Au niveau psychologique, ce qui est à retenir du premier confinement, c'est que le lien social est très important malgré tout. Ceux qui ont été très impactés sont ceux qui avaient perdu le lien social, qui arrêtaient de travailler, qui souffraient d'isolement social.

Je pense que, passé cet émoi du fait qu'on est reconfiné, garder un lien social est important pour garder la tête au-dessus de l'eau.


Se reconfiner une deuxième fois, qu'est-ce que ça veut dire ?

Ça veut dire avoir de nouveau la crainte, de nouveau l'isolement. Malheureusement, les études montrent qu'il y a eu un impact et une augmentation des troubles anxieux et dépressifs pendant ce premier confinement. Il faut pouvoir prévenir cela, anticiper.

Nous avons eu en psychiatrie un impact à moyen terme du confinement. En mars, il n'y avait pas beaucoup de monde dans les services de psychiatrie, mais sont arrivés à partir de juin, juillet, août des gens qui étaient directement impactés par ce confinement.
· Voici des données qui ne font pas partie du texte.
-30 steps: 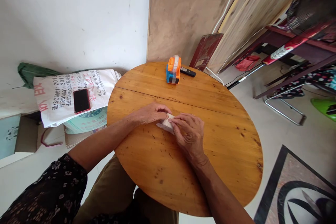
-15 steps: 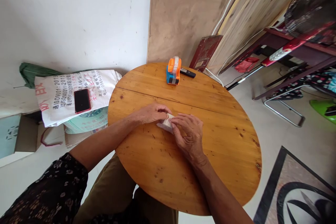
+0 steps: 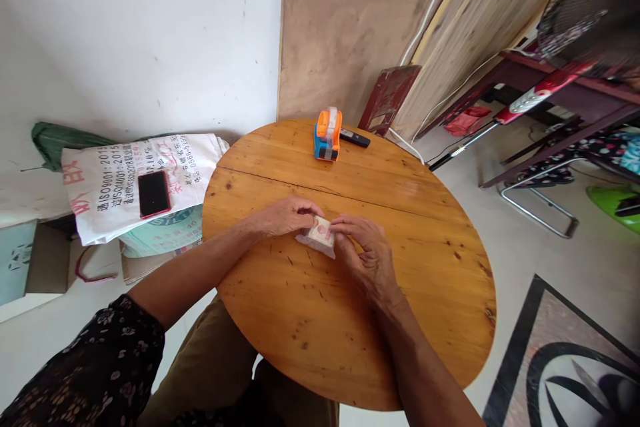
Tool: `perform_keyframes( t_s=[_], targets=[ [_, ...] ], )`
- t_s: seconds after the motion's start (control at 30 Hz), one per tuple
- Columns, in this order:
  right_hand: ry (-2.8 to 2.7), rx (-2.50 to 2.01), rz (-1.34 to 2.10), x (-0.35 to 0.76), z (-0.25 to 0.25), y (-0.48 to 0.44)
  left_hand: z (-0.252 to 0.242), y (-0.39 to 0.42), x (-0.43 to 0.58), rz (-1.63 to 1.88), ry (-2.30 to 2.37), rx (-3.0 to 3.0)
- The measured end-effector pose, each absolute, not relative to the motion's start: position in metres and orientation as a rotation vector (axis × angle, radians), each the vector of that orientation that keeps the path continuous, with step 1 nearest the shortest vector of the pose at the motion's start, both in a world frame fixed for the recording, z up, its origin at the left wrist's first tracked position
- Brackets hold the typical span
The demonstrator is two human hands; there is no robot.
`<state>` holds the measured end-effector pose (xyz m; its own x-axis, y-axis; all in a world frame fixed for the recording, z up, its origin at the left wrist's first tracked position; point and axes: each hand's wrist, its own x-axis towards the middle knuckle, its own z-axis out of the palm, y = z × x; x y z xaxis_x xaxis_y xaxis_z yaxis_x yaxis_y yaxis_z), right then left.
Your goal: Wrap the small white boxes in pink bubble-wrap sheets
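Note:
A small white packet (image 3: 321, 232) with a reddish round print lies on the round wooden table (image 3: 300, 320). Thin clear wrapping sticks out along its near edge. My left hand (image 3: 287, 217) holds the packet's left end, thumb pressed against it and fingers curled behind. At the other end, my right hand (image 3: 365, 247) has its bent fingertips and thumb on the packet's right side. The fingers partly hide both ends of the packet.
A blue and orange tape dispenser (image 3: 327, 135) stands at the table's far edge beside a black knife-like tool (image 3: 355, 139). To the left, a phone (image 3: 155, 193) rests on a white printed sack (image 3: 95, 213). A fan (image 3: 585, 20) stands at right.
My right hand has shifted slightly to the right along the packet, uncovering more of its top and the reddish print. My left hand keeps its hold. The camera view has shifted slightly.

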<state>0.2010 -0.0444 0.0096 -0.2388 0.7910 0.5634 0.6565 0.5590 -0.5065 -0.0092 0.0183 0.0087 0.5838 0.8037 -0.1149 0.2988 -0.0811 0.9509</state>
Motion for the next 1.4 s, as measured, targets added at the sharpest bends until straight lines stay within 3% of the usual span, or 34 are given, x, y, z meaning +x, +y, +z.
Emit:
perform_keyframes(
  t_s=[0.2, 1.4],
  targets=[
    [-1.834, -1.227, 0.191, 0.2107, 0.0078, -0.0407, 0.0139, 0.0155, -0.0086, 0.527, 0.958, 1.659],
    [-2.220, -1.081, -0.021, 0.2022, 0.0114, -0.0429, 0.0071, 0.0180, -0.0043, 0.730, 0.948, 1.607]
  ],
)
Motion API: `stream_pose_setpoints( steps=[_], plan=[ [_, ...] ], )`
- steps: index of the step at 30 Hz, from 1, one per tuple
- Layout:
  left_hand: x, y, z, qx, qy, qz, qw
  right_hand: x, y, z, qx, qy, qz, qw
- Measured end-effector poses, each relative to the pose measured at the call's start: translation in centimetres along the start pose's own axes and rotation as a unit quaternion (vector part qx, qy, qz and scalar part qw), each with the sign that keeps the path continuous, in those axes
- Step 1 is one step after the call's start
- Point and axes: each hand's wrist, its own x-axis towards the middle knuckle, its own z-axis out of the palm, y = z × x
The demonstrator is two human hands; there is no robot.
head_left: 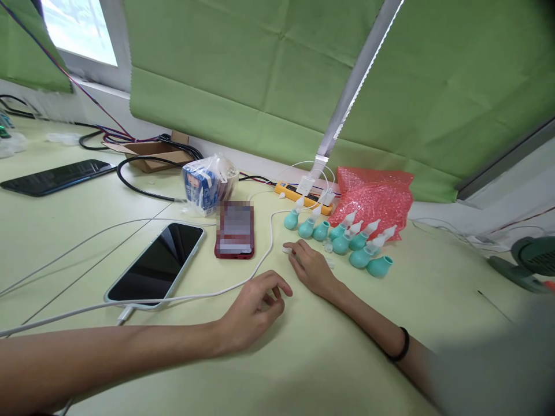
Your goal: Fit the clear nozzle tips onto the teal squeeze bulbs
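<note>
By green blinds [243,63]: pale table [347,358], 2 hands [255,306] [312,268].

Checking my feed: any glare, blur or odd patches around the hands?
Head view: the window is washed out; the red-cased phone's screen is pixelated; a grey blur covers the lower right, past the black band; a soft shadow lies under the left hand; the right hand looks reasonably clear.
</note>
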Motion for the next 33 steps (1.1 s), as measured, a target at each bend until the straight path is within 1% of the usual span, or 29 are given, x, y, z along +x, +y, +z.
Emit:
stream_pose_setpoints(
  steps=[4, 8, 10, 13, 15, 17, 21, 24, 26, 28, 31, 33],
  plan=[
    [-0.1, -0.3, 0.1, -0.003, 0.000, -0.003, 1.000, -1.3, 0.3, 0.1, 0.077, 0.035, -0.007, 0.996],
    [-0.2, -0.6, 0.2, -0.004, 0.009, -0.001, 1.000, -2.5, 0.0, -0.1, 0.150, 0.079, -0.013, 0.985],
    [-0.1, -0.8, 0.2, -0.010, 0.023, 0.011, 1.000, -3.1, -0.5, -0.2, 0.174, 0.093, -0.041, 0.980],
    [0.0, -1.2, 0.3, 0.000, 0.046, 0.040, 0.998, -3.6, -1.5, -0.4, 0.193, 0.088, -0.110, 0.971],
    [0.0, -1.4, 0.4, 0.033, 0.039, 0.046, 0.998, -3.8, -2.0, -0.5, 0.210, 0.080, -0.142, 0.964],
    [0.1, -1.6, 0.4, 0.067, 0.025, 0.045, 0.996, -3.9, -2.4, -0.7, 0.233, 0.072, -0.151, 0.958],
    [0.1, -1.5, 0.4, 0.123, 0.017, 0.060, 0.990, -4.0, -2.6, -1.2, 0.254, 0.054, -0.140, 0.956],
    [-0.1, -1.4, 0.5, 0.187, -0.009, 0.102, 0.977, -3.9, -2.4, -1.3, 0.232, 0.049, -0.140, 0.961],
    [-0.4, -1.4, 0.6, 0.228, -0.029, 0.132, 0.964, -3.8, -2.0, -1.1, 0.202, 0.060, -0.133, 0.968],
    [-0.6, -1.4, 0.6, 0.253, -0.037, 0.146, 0.956, -3.7, -1.6, -0.9, 0.170, 0.086, -0.112, 0.975],
    [-0.5, -1.4, 0.6, 0.243, -0.024, 0.132, 0.961, -3.4, -1.0, -0.9, 0.143, 0.117, -0.078, 0.980],
    [-0.3, -1.2, 0.5, 0.207, -0.006, 0.101, 0.973, -3.3, -0.8, -1.2, 0.139, 0.108, -0.052, 0.983]
  ],
)
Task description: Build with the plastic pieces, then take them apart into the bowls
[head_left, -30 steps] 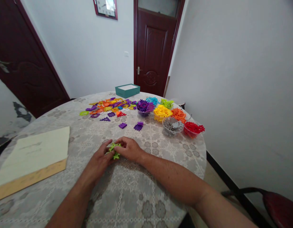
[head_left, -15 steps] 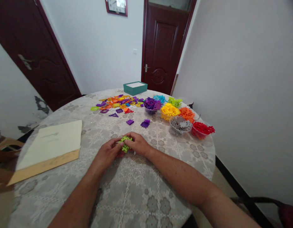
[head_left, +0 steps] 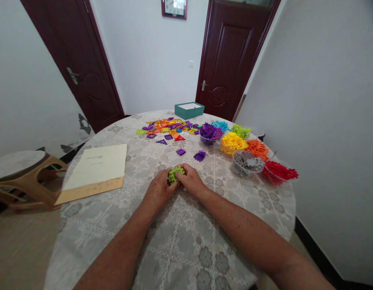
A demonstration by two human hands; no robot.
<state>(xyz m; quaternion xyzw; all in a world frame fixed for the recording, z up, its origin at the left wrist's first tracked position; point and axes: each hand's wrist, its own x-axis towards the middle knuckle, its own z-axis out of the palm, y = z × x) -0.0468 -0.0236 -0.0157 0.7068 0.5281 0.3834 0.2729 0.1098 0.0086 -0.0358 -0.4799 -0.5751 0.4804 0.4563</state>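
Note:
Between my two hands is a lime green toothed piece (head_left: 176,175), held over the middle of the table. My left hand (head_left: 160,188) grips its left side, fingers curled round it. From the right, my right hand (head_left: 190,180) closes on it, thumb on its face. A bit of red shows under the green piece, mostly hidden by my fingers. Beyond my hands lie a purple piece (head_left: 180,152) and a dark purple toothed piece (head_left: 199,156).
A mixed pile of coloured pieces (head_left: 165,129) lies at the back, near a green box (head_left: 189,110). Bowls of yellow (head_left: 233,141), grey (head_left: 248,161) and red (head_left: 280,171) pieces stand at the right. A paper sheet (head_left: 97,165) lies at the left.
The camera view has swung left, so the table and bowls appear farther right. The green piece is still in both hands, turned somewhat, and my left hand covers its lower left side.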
Pour ne pas avoir de nouveau un afflux de patients après, il va falloir prévenir les choses.


Un confinement en hiver, est-ce que ce n'est pas pire ?

Ça peut l'être, vous avez raison. Mais l'impact psychologique du confinement recoupe les inégalités sociales. Les gens qui avaient un appartement en ville avec un enfant en bas-âge, qui n'avaient donc pas de travail et étaient impactés au niveau économique étaient beaucoup plus sujets à avoir des séquelles, de type troubles anxio-dépressifs, du confinement.

Mais il y avait des gens qui avaient un jardin, qui pouvaient aller dans leur maison de campagne, etc. Aujourd'hui, il va faire froid. Cela va être plus difficile. Donc on peut s'attendre à ce que ce soit plus difficilement vécu.


Dans ce confinement, il y a des réalités très différentes ?

Effectivement, il y a des gens qui à la campagne sont peut-être encore plus isolés, mais qui ont un jardin où ils peuvent sortir. Cela sera différent d'une réalité urbaine où on est dans un 15m² au centre-ville où on ne peut pas sortir. On comprend que ça va être pesant pour le psychisme de ces personnes.

Il y a des réalités très différentes. Il y a des inégalités économiques qui vont se ressentir au niveau psychologique. Si on a la possibilité de se mettre dans sa maison de campagne, si on a la possibilité de continuer à travailler…
 

Des études ont montré que même le télétravail permettait d'avoir une soupape de sécurité psychique assez importante pour garder un lien social et donc mieux supporter le confinement.




On a beaucoup parlé de la souffrance des personnes âgées au printemps. Autoriser les visites dans les Ehpad, c'était indispensable ?

Si c'est fait dans de bonnes manières, c'est-à-dire avec les mesures barrières sans impacter la santé physique des personnes âgées qui sont les plus fragiles, oui je pense que c'est important. On sait qu'il y a énormément de dépressions en Ehpad déjà naturellement, donc si en plus on ajoute l'isolement social, ça va être très dur pour eux. Donc ils vont souffrir aussi au niveau psychologique.


Il y a les personnes âgées dans les Ehpad, mais aussi celles qui n'y sont pas, qui ne peuvent pas sortir et qui ne voient pas le bout du tunnel ?

Oui c'est une globalité. Lors du premier confinement, il s'était développé des alternatives numériques où les gens essayaient de communiquer, même avec leurs anciens. C'est à mon avis à réutiliser.


Ces gens là viennent vous parler ? Vous les voyez en consultation ? Ou ce sont des gens qui cachent un peu leur souffrance ?

En travaillant en tant que praticien hospitalier, je les vois arriver lorsque c'est une crise, qu'il s'est passé quelque chose de très grave et qu'ils sont obligés d'être hospitalisés. Mais on les voit aussi rechuter en consultation tout à fait.


Quels conseils donneriez-vous aux gens pour bien gérer ce confinement ?

Je pense que l'une des bases est de garder justement les liens sociaux. Des études ont montré que le simple fait de se téléphoner régulièrement entre proches, voire même de communiquer par mail, via les réseaux sociaux, était très important parce que ça permettait de ne pas avoir de troubles anxio-dépressifs. Ils ont été quand même multipliés par deux à l'échelle française dans les premières semaines du confinement.